The Murray State football program first competed on the gridiron in 1924. The first game was a 0–0 tie against Union University. The Racers have had 45 winning seasons. Murray State has produced 33 All-American selections with 14 of them earning First Team All-American honors. Murray State's largest margin of victory over another Division I program came in 1932 when the Racers defeated the Louisville Cardinals by a score of 105–0. The Racers modern-day scoring record was set on October 9, 2010, with a 72-59 homecoming victory over the Missouri State Bears.

Murray State's football rivalries have historically been with the Eastern Kentucky Colonels and the Western Kentucky Hilltoppers. The rivalry with the Hilltoppers began in 1931, and it later became an annual trophy game known as the Battle for the Red Belt.

The Murray State football program has become a steppingstone to major-college coaching success. Five former Murray State coaches have gone on to head coaching positions at BCS schools.
- Mike Gottfried served as head coach of the Racers from 1978 to 1980. He was recognized as OVC Coach of the Year in 1979. Gottfried went on to coach the Cincinnati Bearcats, Kansas Jayhawks, and Pittsburgh Panthers.
- Ron Zook served as a secondary coach at Murray State under Gottfried from 1978 to 1980. Zook went on to become the head coach of the Florida Gators from 2002 to 2004 and the Illinois Fighting Illini from 2005 to 2011, and is now a college football studio analyst with CBS.
- Frank Beamer served as head coach of the Racers from 1981 to 1986. After leaving Murray State, Beamer went on to build the Virginia Tech program into a national power through the 1990s and early 2010s.
- Ralph Friedgen was an assistant coach at Murray State under Frank Beamer in 1981. Friedgen was head coach at Maryland from 2001 to 2010.
- Houston Nutt was head coach of the Racers from 1993 to 1996. He was recognized as the Eddie Robinson National Coach of the Year in 1996 and the OVC Coach of the Year in 1995 and 1996 while coaching the Racers to back-to-back OVC championships. Nutt went on to coach the Arkansas Razorbacks to three SEC division titles, and he also served as the head coach of Ole Miss from 2008 to 2011. In his first two years at Ole Miss, Nutt coached the Rebels to back-to-back Cotton Bowl Classic victories. Nutt is now a studio analyst for CBS.

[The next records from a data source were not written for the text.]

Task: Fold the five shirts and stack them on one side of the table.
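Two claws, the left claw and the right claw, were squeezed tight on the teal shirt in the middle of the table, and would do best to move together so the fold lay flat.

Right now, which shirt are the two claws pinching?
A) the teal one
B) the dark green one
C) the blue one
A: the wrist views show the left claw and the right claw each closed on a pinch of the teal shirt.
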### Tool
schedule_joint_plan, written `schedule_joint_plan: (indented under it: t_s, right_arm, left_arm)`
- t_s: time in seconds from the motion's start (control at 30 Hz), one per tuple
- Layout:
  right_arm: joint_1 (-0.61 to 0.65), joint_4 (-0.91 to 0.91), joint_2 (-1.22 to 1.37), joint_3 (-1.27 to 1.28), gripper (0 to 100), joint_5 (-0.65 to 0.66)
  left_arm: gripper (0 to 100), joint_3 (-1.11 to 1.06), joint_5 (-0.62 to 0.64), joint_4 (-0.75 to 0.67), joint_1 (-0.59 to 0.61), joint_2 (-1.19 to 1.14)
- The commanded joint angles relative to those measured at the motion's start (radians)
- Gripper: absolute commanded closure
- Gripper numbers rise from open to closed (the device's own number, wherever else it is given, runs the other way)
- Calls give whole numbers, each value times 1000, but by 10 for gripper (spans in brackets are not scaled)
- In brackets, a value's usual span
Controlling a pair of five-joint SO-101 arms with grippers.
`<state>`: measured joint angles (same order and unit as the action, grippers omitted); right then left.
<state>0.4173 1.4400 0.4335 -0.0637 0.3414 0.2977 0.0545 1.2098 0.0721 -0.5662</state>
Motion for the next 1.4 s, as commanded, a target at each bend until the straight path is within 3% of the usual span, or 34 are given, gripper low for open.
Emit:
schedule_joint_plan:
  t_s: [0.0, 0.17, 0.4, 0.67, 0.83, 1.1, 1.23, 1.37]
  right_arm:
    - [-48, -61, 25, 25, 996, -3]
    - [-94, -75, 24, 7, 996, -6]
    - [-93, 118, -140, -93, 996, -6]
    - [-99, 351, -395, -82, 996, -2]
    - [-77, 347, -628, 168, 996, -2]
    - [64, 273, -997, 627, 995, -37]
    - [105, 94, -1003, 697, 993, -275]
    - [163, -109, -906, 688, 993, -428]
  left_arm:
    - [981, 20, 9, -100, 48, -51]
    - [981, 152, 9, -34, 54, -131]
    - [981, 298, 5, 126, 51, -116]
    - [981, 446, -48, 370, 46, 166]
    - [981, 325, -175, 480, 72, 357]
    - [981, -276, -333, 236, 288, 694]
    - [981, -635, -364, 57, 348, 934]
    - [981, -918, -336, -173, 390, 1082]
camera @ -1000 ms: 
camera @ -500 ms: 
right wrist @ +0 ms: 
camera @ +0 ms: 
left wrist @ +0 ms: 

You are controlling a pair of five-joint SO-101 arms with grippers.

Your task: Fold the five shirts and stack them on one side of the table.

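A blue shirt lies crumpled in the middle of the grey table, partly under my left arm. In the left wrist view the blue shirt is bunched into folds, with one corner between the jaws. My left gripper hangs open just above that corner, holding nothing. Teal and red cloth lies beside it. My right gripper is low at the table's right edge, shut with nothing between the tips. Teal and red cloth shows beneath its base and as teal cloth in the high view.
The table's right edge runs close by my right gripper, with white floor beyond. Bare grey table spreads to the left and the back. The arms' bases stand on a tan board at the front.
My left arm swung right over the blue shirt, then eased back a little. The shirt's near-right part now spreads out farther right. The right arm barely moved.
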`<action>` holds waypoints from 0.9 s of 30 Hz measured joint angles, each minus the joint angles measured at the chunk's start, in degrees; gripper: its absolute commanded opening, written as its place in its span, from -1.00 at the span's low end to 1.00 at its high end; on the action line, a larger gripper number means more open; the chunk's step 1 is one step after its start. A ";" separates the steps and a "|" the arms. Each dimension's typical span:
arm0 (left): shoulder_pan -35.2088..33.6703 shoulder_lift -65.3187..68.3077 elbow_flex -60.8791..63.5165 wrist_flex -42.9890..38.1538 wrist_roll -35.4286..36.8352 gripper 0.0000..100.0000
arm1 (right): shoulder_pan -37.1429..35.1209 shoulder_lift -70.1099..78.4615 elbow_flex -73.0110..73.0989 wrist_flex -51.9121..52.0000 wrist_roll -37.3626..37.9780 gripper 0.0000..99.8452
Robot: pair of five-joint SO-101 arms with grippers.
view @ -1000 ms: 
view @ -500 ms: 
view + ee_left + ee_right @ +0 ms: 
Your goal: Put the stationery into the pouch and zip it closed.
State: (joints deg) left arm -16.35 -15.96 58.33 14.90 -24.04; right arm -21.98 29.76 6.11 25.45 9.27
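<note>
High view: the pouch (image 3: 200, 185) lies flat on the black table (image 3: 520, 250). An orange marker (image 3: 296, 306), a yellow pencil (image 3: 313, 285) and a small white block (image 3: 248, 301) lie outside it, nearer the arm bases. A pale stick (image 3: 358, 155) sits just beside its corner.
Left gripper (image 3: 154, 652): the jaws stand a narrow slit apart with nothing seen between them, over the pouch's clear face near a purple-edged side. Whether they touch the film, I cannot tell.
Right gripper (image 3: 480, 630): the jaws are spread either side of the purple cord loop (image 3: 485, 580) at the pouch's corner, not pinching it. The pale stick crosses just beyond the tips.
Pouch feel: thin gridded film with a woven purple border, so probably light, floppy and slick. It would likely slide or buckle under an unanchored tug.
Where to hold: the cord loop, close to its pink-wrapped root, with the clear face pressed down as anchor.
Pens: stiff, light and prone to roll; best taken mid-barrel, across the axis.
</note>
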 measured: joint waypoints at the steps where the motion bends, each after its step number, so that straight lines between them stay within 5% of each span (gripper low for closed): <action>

In addition to the success of former Racer football coaches, former players have also gone on to achieve major successes. Former Racer quarterback Justin Fuente was named head football coach of the Memphis Tigers in 2011. As a player, Fuente was named Ohio Valley Conference Player of the Year in 1999. As a senior in 1999, Fuente set school season records for passing yards (3,498), attempts (400), completions (240) and touchdowns (27). Fuente still holds the MSU record for most 300-yard passing games with 10. He was named head coach at Virginia Tech in 2016, succeeding former Racer head coach Frank Beamer.

The Racers have appeared in only one bowl game, when they were invited to the 1949 Tangerine Bowl. This was only the third installment of the Tangerine bowl, which is now known as the Citrus Bowl. The Racers played to a 21–21 tie against Sul Ross State University. The Racers were coached by Fred Faurot, who was the younger brother of legendary Missouri Tigers coach Don Faurot.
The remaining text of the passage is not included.